### Given data ###

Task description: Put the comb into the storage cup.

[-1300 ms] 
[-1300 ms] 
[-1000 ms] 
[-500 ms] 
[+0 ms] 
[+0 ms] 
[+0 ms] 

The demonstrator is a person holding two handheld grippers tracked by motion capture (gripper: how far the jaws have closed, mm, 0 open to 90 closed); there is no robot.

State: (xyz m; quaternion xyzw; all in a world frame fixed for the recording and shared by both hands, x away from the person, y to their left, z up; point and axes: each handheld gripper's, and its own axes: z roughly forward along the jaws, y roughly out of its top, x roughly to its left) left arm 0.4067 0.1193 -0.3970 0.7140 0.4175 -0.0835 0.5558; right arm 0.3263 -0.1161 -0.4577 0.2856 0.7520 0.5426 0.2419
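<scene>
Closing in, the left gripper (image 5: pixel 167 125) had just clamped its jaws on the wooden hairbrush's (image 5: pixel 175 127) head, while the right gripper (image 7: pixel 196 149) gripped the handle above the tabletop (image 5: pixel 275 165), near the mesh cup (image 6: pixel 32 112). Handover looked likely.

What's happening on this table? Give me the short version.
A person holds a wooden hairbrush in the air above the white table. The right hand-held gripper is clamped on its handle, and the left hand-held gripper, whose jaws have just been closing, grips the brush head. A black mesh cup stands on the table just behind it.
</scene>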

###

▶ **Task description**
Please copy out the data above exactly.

▶ **Solved exercise**
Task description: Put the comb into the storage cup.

[-1300 ms] 
[-1300 ms] 
[-1000 ms] 
[-500 ms] 
[+0 ms] 
[+0 ms] 
[+0 ms] 

The demonstrator is a person holding two handheld grippers tracked by motion capture (gripper: how far the jaws have closed, mm, 0 open to 90 closed); there is no robot.

State: (xyz m; quaternion xyzw; all in a world frame fixed for the recording and shared by both hands, x away from the person, y to their left, z up; point and axes: each handheld gripper's, and its own axes: z roughly forward along the jaws, y roughly out of its top, x roughly to its left) left arm 0.4067 0.1193 -0.3970 0.7140 0.4175 -0.0835 0.5558; right arm 0.3263 -0.1161 -0.4577 0.2856 0.7520 0.5426 0.2419
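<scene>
Closing in, the left gripper (image 5: pixel 167 125) had just clamped its jaws on the wooden hairbrush's (image 5: pixel 175 127) head, while the right gripper (image 7: pixel 196 149) gripped the handle above the tabletop (image 5: pixel 275 165), near the mesh cup (image 6: pixel 32 112). Handover looked likely.

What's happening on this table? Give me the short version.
A person holds a wooden hairbrush in the air above the white table. The right hand-held gripper is clamped on its handle, and the left hand-held gripper, whose jaws have just been closing, grips the brush head. A black mesh cup stands on the table just behind it.
</scene>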

The reply is now complete.